Non-hydrocarbon gases (CO2, N2, H2S) can account for <1% to >99% of a gas accumulation. These gases reduce the resource value by lowering BTU content, and by requiring infrastructure to:
- Prevent corrosion,
- Remove the non-hydrocarbon gases, and
- Dispose of these gases
Carbon Dioxide (CO2):
On average, the global risk of encountering >1% concentrations of CO2 in a gas accumulation is < 1 in 10, and the risk of encountering >20% concentrations of CO2 is < 1 in 100 (Thrasher and Fleet, 1995). However, here is the issue: the mean CO2 content of reservoirs with >20% CO2 is 50% CO2. In other words, when CO2 is abundant, it is frequently so abundant that it can kill the prospect economics. Furthermore, high CO2 concentrations are encountered in diverse areas (Thrasher and Fleet, 1995), including:
- South China sea
- Gulf of Thailand
- Central European Pannonian basin
- Australian Cooper-Eromanga basin
- Colombian Putumayo basin
- Ibleo platform, Sicily
- Taranaki basin, New Zealand
- North Sea South Viking Graben
CO2 sources include:
- Organic sources (i.e., kerogen cracking, and bacterial degradation of petroleum).
- Thermal decarbonation of carbonate minerals.
- Exsolution from magmas.
- Thermochemical sulfate reduction (TSR) of hydrocarbons.

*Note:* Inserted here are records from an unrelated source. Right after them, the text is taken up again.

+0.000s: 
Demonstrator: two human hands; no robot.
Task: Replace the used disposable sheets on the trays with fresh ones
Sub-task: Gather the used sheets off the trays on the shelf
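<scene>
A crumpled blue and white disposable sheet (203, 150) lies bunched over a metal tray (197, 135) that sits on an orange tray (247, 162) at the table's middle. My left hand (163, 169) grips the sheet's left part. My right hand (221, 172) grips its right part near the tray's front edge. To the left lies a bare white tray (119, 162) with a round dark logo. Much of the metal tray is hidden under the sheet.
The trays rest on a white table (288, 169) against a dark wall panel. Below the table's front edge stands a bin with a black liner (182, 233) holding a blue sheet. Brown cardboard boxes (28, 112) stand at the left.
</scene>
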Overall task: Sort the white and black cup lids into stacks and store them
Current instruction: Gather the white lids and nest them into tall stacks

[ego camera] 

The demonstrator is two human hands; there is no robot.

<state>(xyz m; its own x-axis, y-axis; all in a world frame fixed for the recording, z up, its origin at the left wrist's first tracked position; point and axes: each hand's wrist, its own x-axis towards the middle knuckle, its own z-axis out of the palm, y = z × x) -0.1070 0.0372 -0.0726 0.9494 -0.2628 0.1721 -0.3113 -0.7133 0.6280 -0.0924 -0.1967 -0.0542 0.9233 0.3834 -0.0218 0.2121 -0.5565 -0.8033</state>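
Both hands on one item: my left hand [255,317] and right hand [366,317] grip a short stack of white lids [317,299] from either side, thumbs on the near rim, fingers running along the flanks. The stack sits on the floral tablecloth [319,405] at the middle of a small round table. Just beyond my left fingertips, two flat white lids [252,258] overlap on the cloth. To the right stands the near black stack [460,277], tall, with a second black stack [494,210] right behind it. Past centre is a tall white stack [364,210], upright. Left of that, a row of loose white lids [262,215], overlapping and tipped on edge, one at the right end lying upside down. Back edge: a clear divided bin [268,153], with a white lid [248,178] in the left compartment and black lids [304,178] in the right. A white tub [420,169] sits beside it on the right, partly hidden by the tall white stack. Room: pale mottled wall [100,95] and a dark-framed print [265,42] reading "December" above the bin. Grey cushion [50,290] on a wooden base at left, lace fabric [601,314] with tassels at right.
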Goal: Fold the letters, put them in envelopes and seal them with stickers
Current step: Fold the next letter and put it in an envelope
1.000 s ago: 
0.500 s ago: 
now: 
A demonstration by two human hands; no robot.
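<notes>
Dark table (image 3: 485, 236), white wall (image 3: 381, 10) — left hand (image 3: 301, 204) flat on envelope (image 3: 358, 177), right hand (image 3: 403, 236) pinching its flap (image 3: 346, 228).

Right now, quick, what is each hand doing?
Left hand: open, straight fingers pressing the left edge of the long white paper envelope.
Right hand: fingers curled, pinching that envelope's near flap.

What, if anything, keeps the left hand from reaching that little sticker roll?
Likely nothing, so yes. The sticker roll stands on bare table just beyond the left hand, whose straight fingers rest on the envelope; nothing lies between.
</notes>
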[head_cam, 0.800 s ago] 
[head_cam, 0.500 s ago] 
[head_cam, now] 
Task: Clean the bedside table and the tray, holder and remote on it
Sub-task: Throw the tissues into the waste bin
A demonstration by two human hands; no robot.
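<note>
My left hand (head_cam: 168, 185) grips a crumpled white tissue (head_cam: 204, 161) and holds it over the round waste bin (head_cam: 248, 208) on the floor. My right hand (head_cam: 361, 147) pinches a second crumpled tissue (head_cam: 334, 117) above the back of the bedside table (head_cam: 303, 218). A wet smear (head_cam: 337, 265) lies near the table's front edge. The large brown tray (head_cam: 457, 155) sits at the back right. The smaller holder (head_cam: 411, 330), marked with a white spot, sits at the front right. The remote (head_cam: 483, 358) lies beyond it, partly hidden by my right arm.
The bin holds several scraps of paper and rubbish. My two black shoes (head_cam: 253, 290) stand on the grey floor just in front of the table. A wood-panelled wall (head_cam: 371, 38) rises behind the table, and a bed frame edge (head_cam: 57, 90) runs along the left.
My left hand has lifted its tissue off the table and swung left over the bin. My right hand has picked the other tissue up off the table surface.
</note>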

Various geochemical characteristics can be used to distinguish CO2 from each of these sources (e.g., Jenden et al., 1992; Ballentine et al., 1999; Brown, 1999; Cathles and Schoell, 1999; Battani et al., 1999; Imbus et al., 1998; Thrasher and Fleet, 1995). These techniques have revealed that, in gases with very high (>50%) CO2 contents, the CO2 is typically derived from thermal destruction of marine carbonates and/or exsolution from magmas (Jenden et al., 1992; Thrasher and Fleet, 1995). TSR, a process described in the H2S section below, does not yield gases with very high (>50%) CO2 contents. Similarly, CO2 derived from organic sources (kerogen cracking and bacterial degradation of petroleum) rarely exceeds 20% of an accumulation and is only important in special cases, such as certain heavily biodegraded oil fields. Regardless of the source of the CO2 in an accumulation, its abundance is controlled not only by its origin, but also by in-reservoir reaction of the CO2 with silicate minerals, a temperature-dependent process (Smith and Ehrenberg, 1989).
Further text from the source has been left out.